* **Saved entries**
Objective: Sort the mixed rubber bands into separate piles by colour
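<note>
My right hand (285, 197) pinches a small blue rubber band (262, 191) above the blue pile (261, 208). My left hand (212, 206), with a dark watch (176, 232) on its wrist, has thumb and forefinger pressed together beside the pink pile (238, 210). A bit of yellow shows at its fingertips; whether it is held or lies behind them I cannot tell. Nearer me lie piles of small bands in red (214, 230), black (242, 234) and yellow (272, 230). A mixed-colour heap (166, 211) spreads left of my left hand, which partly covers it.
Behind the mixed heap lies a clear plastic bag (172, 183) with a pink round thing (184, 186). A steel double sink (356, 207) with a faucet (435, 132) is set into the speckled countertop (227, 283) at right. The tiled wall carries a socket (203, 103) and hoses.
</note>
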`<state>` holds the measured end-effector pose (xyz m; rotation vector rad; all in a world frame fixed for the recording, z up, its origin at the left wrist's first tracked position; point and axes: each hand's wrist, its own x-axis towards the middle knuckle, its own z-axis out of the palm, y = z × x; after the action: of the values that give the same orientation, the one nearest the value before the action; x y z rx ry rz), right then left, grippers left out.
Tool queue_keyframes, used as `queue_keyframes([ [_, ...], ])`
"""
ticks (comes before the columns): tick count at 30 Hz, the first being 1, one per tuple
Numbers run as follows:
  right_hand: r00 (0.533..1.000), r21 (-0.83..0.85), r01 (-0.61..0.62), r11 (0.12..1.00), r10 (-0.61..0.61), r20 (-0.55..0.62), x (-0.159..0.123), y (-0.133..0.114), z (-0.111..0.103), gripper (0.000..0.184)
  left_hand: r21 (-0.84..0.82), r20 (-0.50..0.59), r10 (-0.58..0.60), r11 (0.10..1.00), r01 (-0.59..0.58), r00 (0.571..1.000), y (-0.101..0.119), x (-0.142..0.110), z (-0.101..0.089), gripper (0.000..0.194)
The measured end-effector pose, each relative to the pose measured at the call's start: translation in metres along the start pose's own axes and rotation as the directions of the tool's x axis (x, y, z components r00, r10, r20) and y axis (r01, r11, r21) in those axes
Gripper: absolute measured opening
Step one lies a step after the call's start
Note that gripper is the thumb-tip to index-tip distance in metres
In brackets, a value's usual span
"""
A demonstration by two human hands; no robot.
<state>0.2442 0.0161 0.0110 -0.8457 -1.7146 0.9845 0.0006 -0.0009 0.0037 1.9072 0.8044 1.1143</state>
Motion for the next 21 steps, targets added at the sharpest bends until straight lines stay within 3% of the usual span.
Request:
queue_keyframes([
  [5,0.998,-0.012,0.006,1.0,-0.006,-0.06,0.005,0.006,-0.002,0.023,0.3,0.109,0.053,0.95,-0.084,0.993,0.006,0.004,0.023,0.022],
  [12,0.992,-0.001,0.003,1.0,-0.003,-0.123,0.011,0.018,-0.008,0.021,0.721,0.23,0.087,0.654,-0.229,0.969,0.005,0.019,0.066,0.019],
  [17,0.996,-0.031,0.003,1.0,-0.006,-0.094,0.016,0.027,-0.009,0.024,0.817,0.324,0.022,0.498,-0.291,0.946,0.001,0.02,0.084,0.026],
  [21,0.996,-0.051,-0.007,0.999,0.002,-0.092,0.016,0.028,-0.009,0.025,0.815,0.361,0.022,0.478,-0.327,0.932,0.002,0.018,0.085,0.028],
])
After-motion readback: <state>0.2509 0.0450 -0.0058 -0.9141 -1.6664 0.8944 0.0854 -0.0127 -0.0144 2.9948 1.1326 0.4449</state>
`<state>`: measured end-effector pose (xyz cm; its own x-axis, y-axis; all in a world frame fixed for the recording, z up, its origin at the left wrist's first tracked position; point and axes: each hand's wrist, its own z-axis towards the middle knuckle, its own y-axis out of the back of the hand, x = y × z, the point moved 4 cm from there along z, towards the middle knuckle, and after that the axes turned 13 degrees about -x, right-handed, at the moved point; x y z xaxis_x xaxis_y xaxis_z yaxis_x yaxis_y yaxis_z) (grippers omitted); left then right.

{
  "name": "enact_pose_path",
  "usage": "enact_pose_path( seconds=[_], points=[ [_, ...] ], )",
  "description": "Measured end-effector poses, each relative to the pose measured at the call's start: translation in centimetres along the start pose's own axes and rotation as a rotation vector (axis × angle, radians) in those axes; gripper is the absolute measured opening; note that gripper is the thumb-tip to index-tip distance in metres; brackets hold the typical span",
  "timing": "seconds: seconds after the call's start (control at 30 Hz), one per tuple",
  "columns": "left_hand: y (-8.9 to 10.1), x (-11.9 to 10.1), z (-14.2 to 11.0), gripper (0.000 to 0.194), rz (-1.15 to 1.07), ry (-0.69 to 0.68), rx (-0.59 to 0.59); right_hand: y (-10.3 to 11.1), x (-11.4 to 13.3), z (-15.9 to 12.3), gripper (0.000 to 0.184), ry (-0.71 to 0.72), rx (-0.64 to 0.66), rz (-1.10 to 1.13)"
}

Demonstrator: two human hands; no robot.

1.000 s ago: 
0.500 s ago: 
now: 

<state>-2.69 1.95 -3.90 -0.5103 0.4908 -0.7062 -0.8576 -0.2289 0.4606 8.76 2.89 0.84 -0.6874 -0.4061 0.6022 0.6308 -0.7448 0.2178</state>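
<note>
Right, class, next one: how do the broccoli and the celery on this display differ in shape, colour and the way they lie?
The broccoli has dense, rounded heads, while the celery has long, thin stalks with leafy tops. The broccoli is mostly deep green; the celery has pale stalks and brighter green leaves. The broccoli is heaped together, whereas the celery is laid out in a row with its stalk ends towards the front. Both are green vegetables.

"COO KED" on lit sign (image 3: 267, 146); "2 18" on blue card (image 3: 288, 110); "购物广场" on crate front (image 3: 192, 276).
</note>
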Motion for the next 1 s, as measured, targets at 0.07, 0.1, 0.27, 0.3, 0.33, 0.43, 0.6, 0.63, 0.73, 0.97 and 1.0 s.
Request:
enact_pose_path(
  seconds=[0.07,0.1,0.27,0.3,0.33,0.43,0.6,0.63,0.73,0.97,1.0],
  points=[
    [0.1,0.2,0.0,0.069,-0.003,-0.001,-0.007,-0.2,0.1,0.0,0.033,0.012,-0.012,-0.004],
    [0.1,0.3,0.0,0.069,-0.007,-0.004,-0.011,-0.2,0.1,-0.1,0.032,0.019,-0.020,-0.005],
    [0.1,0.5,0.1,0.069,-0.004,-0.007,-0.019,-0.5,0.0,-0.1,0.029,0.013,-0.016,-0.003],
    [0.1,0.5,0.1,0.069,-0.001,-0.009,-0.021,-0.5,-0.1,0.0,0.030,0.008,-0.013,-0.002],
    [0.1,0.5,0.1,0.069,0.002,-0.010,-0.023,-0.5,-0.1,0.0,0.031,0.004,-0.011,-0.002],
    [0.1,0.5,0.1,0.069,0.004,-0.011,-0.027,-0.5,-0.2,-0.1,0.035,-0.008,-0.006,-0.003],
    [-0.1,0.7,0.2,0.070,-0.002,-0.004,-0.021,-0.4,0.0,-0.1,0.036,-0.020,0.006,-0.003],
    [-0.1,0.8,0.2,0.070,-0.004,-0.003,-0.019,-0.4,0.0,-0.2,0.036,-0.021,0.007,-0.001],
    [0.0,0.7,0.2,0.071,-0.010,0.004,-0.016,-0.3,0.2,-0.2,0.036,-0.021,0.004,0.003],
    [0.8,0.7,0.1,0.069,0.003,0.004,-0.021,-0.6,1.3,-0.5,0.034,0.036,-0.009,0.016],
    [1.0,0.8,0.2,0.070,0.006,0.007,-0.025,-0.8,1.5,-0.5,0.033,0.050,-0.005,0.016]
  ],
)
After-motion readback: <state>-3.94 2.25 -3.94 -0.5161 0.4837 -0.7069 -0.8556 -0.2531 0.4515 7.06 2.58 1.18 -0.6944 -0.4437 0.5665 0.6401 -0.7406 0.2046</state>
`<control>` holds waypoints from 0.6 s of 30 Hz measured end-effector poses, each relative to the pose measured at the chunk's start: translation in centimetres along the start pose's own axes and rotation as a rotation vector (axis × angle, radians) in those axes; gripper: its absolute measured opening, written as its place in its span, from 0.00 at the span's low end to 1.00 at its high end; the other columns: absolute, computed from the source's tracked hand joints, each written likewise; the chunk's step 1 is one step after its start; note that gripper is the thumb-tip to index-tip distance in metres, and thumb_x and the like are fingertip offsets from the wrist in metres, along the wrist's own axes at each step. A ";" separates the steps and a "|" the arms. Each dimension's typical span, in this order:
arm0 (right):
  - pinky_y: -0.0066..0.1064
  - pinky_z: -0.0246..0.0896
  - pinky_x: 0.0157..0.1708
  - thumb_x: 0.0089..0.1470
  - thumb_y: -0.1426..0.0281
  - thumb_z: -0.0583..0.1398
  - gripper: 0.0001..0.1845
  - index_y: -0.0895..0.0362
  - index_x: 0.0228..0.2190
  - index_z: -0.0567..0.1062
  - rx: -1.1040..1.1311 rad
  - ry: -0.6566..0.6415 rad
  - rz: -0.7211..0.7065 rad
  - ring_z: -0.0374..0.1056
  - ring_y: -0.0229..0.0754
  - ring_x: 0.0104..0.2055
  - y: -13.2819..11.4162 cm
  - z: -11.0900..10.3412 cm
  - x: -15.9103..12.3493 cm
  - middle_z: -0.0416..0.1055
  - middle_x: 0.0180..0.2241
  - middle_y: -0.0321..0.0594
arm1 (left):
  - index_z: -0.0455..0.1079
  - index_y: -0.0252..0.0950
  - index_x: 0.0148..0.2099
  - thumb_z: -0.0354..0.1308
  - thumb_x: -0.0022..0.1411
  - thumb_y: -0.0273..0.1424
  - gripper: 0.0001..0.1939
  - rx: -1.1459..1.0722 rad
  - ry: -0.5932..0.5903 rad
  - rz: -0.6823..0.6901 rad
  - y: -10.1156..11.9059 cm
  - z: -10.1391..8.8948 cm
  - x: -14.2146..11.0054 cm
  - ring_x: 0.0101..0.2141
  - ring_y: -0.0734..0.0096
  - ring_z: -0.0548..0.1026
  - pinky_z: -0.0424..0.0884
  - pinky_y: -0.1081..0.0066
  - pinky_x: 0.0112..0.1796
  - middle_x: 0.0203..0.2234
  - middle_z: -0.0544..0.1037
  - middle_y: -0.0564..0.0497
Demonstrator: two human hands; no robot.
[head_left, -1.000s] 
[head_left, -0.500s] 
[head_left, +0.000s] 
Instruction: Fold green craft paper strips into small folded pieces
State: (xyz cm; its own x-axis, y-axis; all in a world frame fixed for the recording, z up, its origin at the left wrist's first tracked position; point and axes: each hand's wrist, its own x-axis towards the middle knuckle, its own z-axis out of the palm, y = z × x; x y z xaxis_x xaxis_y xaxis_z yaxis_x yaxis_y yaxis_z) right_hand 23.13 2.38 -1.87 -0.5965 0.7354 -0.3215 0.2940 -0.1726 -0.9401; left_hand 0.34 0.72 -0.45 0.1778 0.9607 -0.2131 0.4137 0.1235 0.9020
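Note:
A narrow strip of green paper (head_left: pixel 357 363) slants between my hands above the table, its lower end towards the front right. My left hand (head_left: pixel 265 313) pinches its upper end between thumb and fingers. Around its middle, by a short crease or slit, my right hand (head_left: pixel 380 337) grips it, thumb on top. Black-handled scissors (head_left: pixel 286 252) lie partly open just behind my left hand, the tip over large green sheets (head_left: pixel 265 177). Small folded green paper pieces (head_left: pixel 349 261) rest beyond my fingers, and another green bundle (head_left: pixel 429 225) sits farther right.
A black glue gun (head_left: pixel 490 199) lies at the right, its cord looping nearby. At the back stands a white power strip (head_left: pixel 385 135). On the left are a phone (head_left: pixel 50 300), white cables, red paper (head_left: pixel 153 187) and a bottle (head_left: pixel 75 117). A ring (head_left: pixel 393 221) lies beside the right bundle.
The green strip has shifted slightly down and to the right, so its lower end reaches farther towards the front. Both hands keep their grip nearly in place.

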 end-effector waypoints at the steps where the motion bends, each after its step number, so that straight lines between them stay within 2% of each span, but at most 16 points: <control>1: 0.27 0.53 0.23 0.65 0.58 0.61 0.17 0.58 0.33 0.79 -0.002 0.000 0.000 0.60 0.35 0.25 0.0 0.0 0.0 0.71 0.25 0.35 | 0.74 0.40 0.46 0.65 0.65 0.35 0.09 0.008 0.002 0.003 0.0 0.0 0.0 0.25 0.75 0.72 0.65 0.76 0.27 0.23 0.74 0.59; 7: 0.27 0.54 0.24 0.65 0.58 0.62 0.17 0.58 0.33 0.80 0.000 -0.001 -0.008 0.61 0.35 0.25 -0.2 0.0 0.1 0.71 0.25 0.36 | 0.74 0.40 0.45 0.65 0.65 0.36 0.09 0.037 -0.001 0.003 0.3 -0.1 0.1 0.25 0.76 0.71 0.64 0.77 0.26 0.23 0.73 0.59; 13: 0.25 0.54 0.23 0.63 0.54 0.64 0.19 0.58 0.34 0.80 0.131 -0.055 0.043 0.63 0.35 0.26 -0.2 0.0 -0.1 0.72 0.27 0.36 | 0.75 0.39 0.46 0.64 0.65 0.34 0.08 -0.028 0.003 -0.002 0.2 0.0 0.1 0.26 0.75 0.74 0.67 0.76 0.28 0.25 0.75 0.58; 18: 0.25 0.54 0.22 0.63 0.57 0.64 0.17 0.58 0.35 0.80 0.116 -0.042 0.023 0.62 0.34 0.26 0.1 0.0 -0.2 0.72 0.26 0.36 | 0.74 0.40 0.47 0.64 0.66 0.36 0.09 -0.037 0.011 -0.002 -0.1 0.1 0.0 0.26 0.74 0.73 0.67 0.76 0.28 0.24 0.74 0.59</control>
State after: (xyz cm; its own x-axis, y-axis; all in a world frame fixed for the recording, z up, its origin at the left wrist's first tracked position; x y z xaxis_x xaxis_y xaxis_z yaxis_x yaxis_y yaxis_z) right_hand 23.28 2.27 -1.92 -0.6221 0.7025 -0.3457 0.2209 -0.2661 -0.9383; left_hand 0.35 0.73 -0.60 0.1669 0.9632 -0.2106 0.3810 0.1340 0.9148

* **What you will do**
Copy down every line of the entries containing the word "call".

* **Result of the exercise**
The measured end-effector pose, each relative to the pose measured at the call's start: translation in metres along the start pose's own axes and rotation as the directions of the tool's x axis (x, y, z components r00, r10, r20) and y axis (r01, r11, r21) in those axes
Step one lies a step after the call's start
  "description": "Measured end-effector poses, each relative to the pose measured at the call's start: translation in centimetres along the start pose's own axes and rotation as a rotation vector (axis × angle, radians) in those axes; gripper is the absolute measured opening; note that gripper is the thumb-tip to index-tip distance in metres; brackets hold the typical span",
  "timing": "seconds: seconds after the call's start (control at 30 Hz), one per tuple",

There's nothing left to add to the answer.